What you should do: When a line of the listing below has the string "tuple" in it, copy that line.
----
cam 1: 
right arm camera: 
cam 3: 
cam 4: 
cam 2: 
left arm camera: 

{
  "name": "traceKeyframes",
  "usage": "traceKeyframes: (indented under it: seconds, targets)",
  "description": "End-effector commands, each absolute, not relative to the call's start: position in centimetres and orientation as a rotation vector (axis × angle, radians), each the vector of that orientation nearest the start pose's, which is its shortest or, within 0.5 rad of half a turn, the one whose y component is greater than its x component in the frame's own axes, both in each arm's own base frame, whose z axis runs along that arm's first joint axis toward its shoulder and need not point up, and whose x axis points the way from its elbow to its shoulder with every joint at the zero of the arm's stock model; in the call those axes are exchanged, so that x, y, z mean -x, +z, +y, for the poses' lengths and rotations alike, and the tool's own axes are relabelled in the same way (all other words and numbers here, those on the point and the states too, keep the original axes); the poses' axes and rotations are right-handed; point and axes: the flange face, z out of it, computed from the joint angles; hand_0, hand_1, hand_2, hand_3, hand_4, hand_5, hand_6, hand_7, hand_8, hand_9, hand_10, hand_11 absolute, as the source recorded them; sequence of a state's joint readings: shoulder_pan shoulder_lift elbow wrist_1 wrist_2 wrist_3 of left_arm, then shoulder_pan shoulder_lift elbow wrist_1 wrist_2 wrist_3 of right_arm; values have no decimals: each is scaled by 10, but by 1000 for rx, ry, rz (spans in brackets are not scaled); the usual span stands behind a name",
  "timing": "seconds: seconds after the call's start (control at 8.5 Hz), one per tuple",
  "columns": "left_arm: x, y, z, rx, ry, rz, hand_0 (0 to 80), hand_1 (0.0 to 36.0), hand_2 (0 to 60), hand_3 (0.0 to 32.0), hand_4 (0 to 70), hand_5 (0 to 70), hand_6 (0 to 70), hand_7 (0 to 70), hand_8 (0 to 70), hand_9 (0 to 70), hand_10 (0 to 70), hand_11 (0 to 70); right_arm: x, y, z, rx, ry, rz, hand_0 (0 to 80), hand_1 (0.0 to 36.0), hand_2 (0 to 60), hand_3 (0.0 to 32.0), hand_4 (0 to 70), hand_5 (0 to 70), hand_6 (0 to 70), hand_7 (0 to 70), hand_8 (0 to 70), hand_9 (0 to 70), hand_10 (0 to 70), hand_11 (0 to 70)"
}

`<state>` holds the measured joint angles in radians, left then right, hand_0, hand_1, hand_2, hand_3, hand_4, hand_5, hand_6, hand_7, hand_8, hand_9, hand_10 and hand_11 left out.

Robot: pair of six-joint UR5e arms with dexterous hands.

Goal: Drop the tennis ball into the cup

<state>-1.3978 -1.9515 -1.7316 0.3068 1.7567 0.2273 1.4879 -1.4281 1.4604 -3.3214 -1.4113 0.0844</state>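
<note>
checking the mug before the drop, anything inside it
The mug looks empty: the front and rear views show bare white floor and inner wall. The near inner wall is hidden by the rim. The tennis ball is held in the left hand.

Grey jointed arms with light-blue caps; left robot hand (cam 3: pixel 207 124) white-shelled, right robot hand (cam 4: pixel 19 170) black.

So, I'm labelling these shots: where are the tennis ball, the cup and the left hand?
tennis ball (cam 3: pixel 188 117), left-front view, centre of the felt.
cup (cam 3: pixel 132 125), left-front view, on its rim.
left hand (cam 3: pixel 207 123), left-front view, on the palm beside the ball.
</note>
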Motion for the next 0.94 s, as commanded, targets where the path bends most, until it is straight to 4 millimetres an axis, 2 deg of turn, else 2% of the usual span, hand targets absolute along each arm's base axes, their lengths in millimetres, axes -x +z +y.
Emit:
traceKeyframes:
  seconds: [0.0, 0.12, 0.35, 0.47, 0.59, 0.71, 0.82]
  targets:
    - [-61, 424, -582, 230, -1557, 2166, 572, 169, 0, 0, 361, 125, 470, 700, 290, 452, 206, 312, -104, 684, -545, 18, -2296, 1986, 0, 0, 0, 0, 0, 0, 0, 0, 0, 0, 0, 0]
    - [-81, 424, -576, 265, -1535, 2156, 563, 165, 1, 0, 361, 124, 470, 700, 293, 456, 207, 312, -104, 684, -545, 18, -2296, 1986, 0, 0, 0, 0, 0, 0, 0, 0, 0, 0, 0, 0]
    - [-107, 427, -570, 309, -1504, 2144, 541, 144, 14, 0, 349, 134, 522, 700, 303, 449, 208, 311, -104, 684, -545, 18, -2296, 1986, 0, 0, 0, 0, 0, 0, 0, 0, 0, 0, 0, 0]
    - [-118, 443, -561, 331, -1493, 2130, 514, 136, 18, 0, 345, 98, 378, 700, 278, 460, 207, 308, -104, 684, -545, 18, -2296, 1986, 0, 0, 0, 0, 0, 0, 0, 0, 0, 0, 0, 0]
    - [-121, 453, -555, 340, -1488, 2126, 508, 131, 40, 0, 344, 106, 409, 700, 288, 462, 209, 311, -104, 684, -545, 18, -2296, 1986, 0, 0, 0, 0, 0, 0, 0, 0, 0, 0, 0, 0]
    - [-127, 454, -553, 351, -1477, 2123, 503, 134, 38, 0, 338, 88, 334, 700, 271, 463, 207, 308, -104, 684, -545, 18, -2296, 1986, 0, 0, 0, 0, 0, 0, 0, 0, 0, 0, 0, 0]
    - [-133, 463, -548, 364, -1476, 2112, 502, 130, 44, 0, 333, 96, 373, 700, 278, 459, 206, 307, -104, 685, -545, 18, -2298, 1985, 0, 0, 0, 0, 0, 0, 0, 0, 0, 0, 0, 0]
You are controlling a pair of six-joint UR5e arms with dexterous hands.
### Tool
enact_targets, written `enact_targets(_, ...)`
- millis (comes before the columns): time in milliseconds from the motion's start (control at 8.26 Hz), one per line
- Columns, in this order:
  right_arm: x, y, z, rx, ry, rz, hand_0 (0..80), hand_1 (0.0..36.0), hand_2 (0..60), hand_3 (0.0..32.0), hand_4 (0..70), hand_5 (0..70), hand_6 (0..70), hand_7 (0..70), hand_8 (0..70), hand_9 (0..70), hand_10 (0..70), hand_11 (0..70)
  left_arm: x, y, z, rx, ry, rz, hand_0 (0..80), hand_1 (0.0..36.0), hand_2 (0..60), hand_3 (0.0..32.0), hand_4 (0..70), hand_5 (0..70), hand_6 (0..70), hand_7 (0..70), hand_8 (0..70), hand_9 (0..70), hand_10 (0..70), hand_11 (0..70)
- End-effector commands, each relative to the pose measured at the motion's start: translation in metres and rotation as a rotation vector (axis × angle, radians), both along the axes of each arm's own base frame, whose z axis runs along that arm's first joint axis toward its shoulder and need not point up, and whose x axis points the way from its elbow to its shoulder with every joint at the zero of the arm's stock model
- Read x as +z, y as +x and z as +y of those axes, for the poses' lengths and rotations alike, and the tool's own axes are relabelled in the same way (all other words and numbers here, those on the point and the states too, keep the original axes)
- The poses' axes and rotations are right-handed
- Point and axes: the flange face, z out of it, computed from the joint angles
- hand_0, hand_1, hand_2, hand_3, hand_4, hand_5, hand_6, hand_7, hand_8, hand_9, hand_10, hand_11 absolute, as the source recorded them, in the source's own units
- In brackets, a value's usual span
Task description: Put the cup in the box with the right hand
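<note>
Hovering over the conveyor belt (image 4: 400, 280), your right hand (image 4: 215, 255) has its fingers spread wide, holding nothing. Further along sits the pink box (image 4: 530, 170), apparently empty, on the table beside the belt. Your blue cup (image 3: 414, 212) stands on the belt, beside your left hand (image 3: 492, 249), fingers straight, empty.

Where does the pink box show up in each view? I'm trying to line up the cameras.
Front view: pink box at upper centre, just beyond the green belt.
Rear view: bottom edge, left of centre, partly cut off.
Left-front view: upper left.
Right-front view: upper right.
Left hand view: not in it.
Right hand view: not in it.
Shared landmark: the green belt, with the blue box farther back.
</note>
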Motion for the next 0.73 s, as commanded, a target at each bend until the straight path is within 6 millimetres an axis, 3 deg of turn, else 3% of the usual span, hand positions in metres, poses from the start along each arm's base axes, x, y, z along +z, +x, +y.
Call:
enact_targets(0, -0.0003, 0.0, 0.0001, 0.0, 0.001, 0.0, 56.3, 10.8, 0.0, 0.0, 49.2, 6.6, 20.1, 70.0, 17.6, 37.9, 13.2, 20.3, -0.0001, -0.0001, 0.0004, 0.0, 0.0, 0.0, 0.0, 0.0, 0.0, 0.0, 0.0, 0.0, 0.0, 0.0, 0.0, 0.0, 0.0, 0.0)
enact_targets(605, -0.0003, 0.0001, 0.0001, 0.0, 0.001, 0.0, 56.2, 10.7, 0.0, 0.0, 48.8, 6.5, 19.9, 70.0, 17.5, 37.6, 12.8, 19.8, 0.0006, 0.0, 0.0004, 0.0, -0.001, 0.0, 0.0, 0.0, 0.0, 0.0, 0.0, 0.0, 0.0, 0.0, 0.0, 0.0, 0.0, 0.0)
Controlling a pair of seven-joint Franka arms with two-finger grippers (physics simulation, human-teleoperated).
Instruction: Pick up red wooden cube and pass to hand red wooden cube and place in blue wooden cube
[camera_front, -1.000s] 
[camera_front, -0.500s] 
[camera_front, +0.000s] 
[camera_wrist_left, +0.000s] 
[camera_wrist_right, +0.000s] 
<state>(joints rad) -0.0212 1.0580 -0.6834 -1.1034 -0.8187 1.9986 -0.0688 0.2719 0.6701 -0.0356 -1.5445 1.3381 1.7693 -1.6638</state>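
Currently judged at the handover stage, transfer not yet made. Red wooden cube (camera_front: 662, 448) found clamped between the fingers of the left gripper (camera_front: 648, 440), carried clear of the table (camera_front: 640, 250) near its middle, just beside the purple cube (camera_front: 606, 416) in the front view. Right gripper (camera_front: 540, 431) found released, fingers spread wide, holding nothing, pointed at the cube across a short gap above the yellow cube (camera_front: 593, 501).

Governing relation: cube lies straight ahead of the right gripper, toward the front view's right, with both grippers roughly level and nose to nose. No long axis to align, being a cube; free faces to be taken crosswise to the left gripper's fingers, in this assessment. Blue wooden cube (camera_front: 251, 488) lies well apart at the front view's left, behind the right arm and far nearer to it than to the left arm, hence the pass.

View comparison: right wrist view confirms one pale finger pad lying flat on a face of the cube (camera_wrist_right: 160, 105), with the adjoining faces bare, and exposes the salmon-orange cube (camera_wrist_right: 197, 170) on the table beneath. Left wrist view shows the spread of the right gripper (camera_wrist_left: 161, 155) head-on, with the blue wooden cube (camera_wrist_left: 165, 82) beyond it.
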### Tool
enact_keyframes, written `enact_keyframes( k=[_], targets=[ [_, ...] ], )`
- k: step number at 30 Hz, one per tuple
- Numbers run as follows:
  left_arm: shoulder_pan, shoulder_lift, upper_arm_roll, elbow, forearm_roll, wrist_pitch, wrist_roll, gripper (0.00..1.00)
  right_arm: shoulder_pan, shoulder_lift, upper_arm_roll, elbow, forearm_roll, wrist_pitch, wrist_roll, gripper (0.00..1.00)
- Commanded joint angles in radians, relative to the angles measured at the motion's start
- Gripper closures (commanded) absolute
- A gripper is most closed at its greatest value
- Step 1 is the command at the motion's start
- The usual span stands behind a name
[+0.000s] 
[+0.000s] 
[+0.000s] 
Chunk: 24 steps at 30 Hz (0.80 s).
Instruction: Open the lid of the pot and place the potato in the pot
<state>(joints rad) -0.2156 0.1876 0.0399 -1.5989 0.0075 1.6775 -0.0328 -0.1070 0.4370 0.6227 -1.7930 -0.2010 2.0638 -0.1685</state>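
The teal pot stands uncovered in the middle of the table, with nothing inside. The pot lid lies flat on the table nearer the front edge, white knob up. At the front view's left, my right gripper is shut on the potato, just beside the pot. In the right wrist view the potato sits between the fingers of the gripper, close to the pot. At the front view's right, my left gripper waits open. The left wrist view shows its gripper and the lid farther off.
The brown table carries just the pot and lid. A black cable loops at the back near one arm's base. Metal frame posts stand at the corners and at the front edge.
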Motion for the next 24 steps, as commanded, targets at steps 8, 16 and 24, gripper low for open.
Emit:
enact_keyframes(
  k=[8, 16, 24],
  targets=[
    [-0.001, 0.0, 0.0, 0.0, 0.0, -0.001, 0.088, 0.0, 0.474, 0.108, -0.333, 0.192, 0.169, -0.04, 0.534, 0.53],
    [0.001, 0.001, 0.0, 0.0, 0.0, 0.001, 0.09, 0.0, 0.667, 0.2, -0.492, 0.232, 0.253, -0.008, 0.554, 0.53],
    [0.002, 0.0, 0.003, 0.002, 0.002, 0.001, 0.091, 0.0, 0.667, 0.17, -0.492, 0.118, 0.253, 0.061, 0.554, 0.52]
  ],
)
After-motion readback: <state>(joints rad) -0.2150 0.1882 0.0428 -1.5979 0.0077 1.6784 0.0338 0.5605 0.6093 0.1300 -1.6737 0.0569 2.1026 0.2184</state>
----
Answer below:
  "timing": "seconds: seconds after the call's start (control at 8.5 Hz), one per tuple",
- k: step number at 30 Hz, one per tuple

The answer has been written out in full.